Possibility of Fractal Aesthetics

Possibility of Fractal Aesthetics

Ljubiša M. Kocic (University of Niš, Serbia)
DOI: 10.4018/978-1-4666-2077-3.ch012
OnDemand PDF Download:
No Current Special Offers


Fast development of computer networking contributes to the global spreading and popularizing of the notion of fractals and complex patterns in their use in computer-aided design and computer art. This chapter looks for answers to the following questions: How are fractals perceived? Are fractals predominantly man-made or natural objects? How do fractals relate to the overall visual art experience of mankind? What are the main problems in using fractals in arts? What are the experiences from the visual art-history? Do Nature and artists use the same algorithm? What fractal experts can do to help artists?
Chapter Preview

1. Introduction

“There is a geometry in the humming of the strings” -Pythagoras

Inspired by Alex Raymond’s and Dan Barry’s Flash Gordon, this author, in his teenage years, tried to produce his own SF cartoon. Supplied by the modest knowledge of Euclidean geometric forms, a small bottle of black China ink of acceptable quality and a sheet of hammer paper, he started making up his pictorial story. The main characters had been invented; the space ships had been already designed, when a major problem arose. How to draw starry skies, this unavoidable scenery of space adventures? After many trials based on leaving white dots and blackening all the rest, the solution appeared by itself. Another bottle of China ink had to be provided, this time a white one. It turned out that the new technique was worth every penny. Not only the stars themselves but the whole Milky Way was very authentic! The author was captured by the beauty of chaotic scattered white dots all over the black background. Step by step, the author’s attitude towards geometrically irregular forms was changing. Moreover, he became aware of importance of such forms in art expression. And soon, an unexpected feeling of the beauty of irregular and amorphous started to be a new reality. No wander when, about twenty years latter, looking at the newly published Barnsley’s book (Barnsley, 1988), the old feeling resurrected. Now, after nearly twenty years, this author is still fascinated by the effects chaotic patterns may cause on our senses, and continues looking for the answer why it is so.
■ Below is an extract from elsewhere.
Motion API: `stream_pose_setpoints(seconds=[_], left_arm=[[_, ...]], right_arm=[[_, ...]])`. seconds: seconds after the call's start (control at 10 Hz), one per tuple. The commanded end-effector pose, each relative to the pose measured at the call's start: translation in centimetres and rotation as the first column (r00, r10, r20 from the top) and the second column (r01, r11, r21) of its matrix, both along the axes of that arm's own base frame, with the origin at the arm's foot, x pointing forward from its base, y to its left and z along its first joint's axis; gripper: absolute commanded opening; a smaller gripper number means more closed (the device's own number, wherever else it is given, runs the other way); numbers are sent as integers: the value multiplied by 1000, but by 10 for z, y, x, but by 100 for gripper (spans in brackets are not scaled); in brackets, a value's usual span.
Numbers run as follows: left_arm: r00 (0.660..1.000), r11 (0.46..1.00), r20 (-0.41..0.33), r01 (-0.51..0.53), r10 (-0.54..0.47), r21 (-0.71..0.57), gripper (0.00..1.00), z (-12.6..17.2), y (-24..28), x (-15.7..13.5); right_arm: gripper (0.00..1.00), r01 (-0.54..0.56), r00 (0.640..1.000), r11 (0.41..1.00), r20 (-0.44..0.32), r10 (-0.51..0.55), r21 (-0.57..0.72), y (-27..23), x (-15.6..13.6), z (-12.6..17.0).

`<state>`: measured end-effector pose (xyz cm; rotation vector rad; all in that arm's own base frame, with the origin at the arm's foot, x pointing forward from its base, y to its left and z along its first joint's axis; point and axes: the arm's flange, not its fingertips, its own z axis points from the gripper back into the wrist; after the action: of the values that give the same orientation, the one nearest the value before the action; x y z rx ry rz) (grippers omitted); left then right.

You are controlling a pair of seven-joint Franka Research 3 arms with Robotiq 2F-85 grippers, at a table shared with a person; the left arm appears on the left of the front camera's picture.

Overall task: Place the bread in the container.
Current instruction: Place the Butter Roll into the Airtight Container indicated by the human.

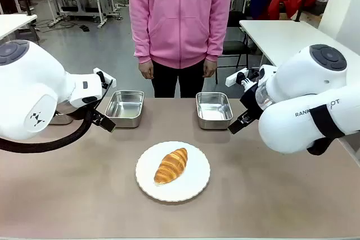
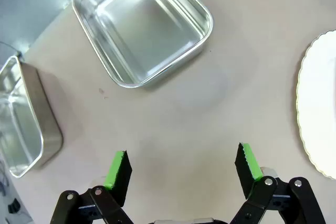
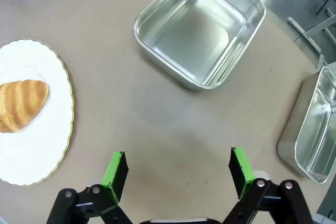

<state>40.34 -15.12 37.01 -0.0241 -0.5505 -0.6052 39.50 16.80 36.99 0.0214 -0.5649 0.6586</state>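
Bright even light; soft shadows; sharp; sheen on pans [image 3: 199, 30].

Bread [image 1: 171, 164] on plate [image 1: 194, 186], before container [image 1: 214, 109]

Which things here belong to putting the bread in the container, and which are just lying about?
Job: golden-brown croissant; one shiny rectangular steel pan, which one unclear.
Just there: round white scalloped plate under it; the other steel pans.

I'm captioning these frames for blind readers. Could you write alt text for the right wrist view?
The open, empty right pincer hovers over a tan table. Straight ahead of it sits an empty steel pan. To the left a croissant lies on a white scalloped plate, and a second pan sits at the right edge.
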Motion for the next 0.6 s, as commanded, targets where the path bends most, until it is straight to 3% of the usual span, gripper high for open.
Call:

Anticipation of chaos and fractals as “portraits of chaos” occurs many years before the first computing machine was ever built. But not earlier than the mid 60-es, with the help of the first computers with graphical capabilities, did the new exciting forms of chaotic patterns and fractal constructions started appearing. Still, broad science-oriented public becomes aware of the new, waste world of hyper-complex forms and colors upon Mandelbrot’s publishing his famous books (Mandelbrot, 1975), (Mandelbrot, 1982). Many classic problems, once put away due their cumbersome mathematics, were revisited and solved using new techniques of Chaos theory and Fractals. It turns that the simple pendulum may be a source of practically endless, fantastic patterns. Geometrically very complicated shapes reveal a strict order in apparently disordered blueprint. Visually curious, these shapes look even more attractive due to their inner logic stemming in iron laws that govern the behavior of deterministic chaos. The new geometry based on a peculiar mathematical background, took the experts of different fields by storm. If the first reason was its high scientific interest and all-embracing nature, the second for sure was its beauty. Not long after, this non-scientific contested term, beauty will appear more and more frequently by the name of fractals, usually without any explanation. An especially strong connection has been established between fractals and Computer Graphics, but also between fractals and Computer Science in general. The aesthetic value of fractals has rarely been disputed. Instead, many authors began investigating of participation of fractal patterns and chaotic configurations in art. Let us remind of some fractal-oriented titles involving visual arts, music, poetry or architecture as well: (Emmer, 1993), (Peitgen & Richter, 1986), (Pollard-Gott, 1986), (Mandelbrot, 1989), (Hsti & Hsti, 1990), (Prusinkiewicz, Lindenmayer, 1990), (Musgrave & Mandelbrot, 1991), (Gardner, 1992), (Shearer, 1992), (Peak & Frame, 1994), (Shearer, 1995), (Pickover, 1995), (Kocić, 2002), (Kocić, 2003), (Kocić, Stefanovska, 2005), (Kappraff, 2007), (Fulton, 1999), (Burkle-Elizondo et al., 2007), etc.